**DIRECTIONS FOR THIS TASK**
Once you find the line with "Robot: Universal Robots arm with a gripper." in the data that follows, repeat it and every line after it exactly, through the line with "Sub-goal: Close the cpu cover".

(Data excerpts)
Start of Block

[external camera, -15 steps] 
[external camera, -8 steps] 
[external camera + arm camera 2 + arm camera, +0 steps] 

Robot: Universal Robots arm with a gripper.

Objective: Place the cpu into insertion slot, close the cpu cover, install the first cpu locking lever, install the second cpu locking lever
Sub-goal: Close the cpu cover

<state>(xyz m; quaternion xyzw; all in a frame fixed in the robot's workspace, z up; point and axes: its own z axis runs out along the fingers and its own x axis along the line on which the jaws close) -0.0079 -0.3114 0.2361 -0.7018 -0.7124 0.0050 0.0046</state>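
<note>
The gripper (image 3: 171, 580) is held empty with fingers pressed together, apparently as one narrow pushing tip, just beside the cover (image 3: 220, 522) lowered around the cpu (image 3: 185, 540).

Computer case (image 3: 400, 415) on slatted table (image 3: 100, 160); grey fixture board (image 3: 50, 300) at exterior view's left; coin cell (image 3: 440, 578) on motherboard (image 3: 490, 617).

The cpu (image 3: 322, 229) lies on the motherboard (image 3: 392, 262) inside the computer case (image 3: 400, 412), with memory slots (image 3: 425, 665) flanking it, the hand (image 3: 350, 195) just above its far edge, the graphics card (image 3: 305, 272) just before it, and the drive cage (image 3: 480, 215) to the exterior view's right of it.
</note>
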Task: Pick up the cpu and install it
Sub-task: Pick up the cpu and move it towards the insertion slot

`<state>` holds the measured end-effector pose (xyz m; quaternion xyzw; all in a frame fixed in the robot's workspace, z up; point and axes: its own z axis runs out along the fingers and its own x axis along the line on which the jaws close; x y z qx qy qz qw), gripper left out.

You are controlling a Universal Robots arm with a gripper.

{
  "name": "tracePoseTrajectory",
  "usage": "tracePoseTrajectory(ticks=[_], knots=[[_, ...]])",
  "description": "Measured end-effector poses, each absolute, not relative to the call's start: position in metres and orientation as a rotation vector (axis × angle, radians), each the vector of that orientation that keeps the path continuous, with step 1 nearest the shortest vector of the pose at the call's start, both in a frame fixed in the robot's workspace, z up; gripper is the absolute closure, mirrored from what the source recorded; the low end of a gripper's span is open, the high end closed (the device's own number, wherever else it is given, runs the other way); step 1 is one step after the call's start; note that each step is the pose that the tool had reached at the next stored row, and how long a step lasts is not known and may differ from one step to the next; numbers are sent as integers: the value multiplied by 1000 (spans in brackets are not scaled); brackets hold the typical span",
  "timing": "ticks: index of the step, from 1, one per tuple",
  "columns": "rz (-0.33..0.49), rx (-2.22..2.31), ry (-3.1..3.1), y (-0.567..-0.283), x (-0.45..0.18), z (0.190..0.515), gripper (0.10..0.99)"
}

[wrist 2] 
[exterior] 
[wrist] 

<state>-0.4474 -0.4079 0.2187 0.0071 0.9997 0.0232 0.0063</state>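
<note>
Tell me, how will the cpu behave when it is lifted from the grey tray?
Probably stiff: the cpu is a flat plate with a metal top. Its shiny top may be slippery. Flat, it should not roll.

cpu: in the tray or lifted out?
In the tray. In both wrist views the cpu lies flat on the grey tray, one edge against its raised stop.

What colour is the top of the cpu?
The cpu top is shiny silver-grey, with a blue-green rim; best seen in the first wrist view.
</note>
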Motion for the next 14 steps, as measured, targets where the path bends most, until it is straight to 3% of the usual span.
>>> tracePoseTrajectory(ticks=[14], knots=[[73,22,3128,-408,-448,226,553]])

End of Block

**OUTPUT**
Robot: Universal Robots arm with a gripper.

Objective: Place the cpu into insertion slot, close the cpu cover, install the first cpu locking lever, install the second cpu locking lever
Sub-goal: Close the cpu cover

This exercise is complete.